Aims: The aim of this study was to assess clinical restenosis and its predictors after implantation of bioresorbable vascular scaffolds (BVS) in everyday practice in the large-scale German-Austrian ABSORB Registry (GABI-R).
Methods and results: Between November 2013 and January 2016, 3,264 patients underwent BVS implantation in the 93 centres of GABI-R. At six-month follow-up, 24 patients experienced clinically indicated target lesion revascularisation (cTLR) unrelated to BVS thrombosis (cumulative incidence 0.76%; angiographically, 58.3% of in-BVS restenosis of focal pattern). Compared to patients without cTLR, patients with cTLR had more lesions per patient (1.83±1.0 vs. 1.36±0.7), complex (52.3% vs. 36.2%) and mild-to-moderately calcified lesions (65.9% vs. 60.5%) treated, and more frequently had overlapping BVS (22.2% vs. 10.8%), all p<0.05. Implanted BVS length was 40.0 mm (28.0, 46.9) vs. 23.0 mm (18.0, 30.0), p<0.001, remaining in the multivariable analysis the only independent predictor of cTLR (hazard ratio 1.02, 95% CI: 1.01-1.04, p<0.001).
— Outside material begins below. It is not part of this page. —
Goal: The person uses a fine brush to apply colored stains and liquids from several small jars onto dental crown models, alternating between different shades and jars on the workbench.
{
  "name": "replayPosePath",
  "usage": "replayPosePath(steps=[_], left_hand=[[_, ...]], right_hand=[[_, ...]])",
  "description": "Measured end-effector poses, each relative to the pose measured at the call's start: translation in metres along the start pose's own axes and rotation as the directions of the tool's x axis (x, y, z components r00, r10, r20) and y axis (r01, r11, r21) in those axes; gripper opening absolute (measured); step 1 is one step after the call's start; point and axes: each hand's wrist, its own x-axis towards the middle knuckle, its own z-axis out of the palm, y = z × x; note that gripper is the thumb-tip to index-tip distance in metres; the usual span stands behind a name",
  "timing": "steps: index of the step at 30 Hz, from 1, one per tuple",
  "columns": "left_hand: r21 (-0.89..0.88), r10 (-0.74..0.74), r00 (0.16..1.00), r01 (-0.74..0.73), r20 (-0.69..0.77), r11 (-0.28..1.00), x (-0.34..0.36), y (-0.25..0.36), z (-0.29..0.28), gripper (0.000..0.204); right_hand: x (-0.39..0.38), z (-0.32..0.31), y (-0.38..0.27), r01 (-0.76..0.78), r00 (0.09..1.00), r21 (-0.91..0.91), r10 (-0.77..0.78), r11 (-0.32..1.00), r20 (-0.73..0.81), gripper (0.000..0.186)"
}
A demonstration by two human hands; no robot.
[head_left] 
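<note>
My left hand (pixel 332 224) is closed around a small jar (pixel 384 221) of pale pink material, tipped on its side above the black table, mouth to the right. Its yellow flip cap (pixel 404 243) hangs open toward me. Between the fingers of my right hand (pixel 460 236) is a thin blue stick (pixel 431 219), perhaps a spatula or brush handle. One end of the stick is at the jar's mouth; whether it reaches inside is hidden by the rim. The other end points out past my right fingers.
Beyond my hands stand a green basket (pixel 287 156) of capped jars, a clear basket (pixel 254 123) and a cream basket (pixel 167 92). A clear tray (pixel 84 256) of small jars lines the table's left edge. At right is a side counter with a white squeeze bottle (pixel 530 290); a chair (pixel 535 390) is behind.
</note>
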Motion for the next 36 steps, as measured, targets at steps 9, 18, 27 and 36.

The myocardial infarction rate was also significantly higher among patients with cTLR, 29.2% vs. 1.7%, p<0.0001.
Conclusions: cTLR related to BVS restenosis at six months after BVS implantation is a rare event depending on implanted BVS length. Whether cTLR increases the myocardial infarction risk needs to be evaluated at longer-term follow-up and within the setting of adequately powered randomised trials.